The task.
Give the number of lines in the entries below that contain "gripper". Write nothing besides it.
==== The data ====
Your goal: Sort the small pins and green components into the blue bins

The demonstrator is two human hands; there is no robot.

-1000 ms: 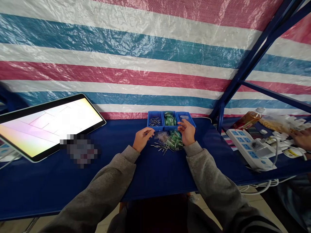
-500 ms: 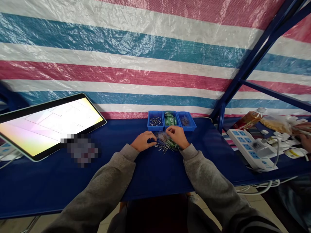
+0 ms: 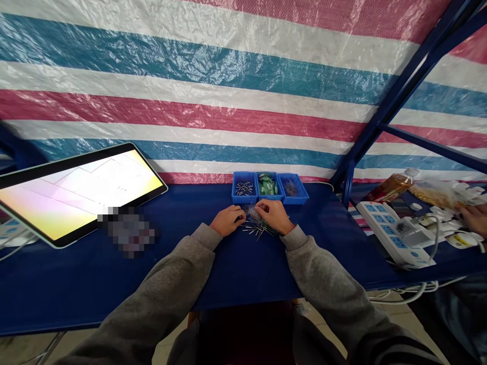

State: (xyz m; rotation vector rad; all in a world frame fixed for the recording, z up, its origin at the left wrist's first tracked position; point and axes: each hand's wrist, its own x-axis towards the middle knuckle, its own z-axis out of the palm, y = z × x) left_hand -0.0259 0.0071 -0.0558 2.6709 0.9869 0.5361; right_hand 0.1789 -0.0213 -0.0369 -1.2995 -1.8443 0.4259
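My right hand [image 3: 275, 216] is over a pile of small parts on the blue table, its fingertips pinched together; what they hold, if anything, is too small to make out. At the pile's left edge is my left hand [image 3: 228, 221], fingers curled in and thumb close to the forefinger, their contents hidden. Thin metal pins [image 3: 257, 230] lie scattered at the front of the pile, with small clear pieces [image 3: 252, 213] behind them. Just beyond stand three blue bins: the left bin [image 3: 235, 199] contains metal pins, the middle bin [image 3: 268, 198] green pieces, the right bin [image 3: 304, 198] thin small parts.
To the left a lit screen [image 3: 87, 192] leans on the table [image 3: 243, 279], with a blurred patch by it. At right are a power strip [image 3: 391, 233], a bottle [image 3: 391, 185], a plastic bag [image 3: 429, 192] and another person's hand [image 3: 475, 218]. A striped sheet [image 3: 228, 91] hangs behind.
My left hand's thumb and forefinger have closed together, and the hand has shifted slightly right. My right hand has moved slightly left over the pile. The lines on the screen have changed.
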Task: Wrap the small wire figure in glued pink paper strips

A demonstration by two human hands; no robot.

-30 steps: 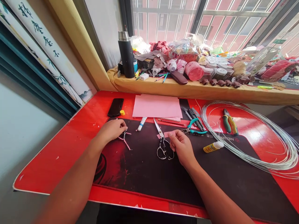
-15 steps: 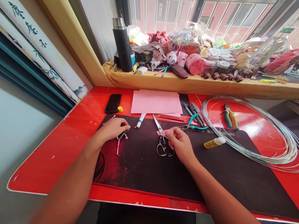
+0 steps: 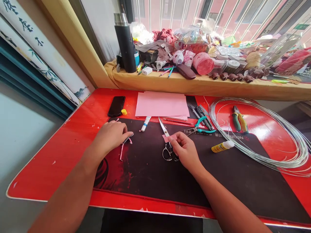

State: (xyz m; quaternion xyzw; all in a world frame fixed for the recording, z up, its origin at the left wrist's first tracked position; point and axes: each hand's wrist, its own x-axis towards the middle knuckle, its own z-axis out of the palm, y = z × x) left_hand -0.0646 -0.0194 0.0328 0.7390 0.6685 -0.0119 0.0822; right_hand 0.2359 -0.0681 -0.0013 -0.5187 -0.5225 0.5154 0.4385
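Observation:
Between the thumb and fingers of my right hand (image 3: 186,147) is a small pink paper piece (image 3: 166,138), over the middle of the scissors (image 3: 167,152). The scissors lie on the dark desk mat (image 3: 155,174) with their blades pointing away from me. My left hand (image 3: 113,135) is closed on a small wire figure (image 3: 121,151) with pink-wrapped limbs at the mat's left side. Most of the figure is hidden beneath that hand. Between the hands and farther back lies a white tube (image 3: 146,123).
Pink paper sheets (image 3: 162,104) lie at the back, beside a phone (image 3: 116,106) and a yellow cap (image 3: 124,112). To the right are teal-handled pliers (image 3: 201,126), cutters (image 3: 203,116), a glue stick (image 3: 222,146), a wire coil (image 3: 289,161) and green-yellow pliers (image 3: 240,120).
My right hand has shifted slightly left, bringing the pink paper piece farther across the scissors. The left hand stays on the wire figure. The whole view has shifted a little.

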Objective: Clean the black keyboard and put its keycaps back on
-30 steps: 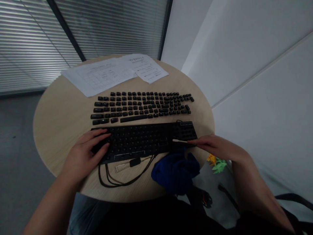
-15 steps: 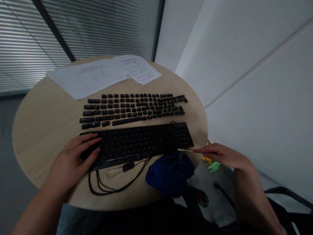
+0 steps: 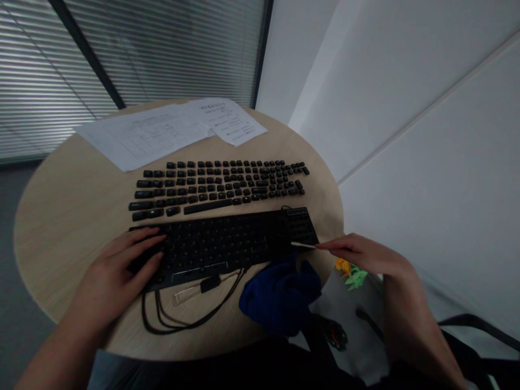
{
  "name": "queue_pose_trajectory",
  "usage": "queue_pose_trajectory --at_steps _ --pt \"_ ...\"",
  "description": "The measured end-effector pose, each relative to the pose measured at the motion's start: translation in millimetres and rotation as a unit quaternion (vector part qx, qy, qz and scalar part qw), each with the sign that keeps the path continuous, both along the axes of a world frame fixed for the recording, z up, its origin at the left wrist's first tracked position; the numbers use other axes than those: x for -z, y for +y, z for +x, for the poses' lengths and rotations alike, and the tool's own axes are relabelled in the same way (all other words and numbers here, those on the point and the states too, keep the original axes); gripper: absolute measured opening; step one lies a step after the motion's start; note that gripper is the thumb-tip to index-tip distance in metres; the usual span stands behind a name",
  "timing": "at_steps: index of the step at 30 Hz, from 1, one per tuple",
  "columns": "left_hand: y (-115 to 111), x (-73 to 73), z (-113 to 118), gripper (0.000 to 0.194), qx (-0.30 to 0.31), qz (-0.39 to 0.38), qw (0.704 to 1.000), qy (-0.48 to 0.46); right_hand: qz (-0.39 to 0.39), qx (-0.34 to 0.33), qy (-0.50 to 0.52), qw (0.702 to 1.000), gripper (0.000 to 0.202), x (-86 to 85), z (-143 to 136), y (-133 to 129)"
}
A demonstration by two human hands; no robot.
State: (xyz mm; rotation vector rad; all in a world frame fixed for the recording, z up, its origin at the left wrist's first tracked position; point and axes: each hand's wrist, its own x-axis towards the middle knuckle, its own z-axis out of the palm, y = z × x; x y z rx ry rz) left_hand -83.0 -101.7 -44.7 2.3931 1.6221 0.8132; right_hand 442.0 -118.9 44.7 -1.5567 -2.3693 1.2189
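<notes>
A black keyboard base [image 3: 219, 235] with its keycaps off lies on the round table. My left hand [image 3: 122, 260] rests over its left end, fingers stretched and thumb apart. Past its right front part, my right hand [image 3: 353, 250] pinches a thin white cotton swab [image 3: 303, 245]. The swab points left, its tip over the keyboard's right part; whether it touches cannot be made out. Loose black keycaps [image 3: 211, 188] sit in rows behind the base. In front of it are a bunched blue cloth [image 3: 280, 298] and a clear wire tool with a black handle [image 3: 209, 284].
Printed sheets [image 3: 150, 138] lie at the back of the wooden table [image 3: 52, 227]. A black cable [image 3: 179, 326] loops near the front edge. Orange and green paper pieces [image 3: 355, 276] show beyond the right edge. A white wall [image 3: 406, 135] stands close on the right, window blinds behind.
The cotton swab and my right hand have shifted slightly left and up relative to the keyboard. My left hand stays on the keyboard's left end. The whole view has tilted a little.
</notes>
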Motion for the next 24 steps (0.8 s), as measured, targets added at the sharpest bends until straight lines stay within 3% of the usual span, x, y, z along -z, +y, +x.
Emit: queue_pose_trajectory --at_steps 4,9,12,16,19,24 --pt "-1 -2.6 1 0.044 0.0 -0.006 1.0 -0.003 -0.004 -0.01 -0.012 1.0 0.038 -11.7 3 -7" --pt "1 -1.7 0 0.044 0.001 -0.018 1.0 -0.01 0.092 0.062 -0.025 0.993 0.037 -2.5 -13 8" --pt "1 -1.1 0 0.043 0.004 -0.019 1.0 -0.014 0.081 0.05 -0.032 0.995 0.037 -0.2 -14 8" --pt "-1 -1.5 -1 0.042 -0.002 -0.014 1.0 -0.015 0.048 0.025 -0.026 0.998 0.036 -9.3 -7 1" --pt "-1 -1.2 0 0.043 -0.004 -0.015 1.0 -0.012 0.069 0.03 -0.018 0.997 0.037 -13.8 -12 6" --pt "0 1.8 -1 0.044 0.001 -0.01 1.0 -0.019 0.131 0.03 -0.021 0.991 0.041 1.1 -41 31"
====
Answer.
2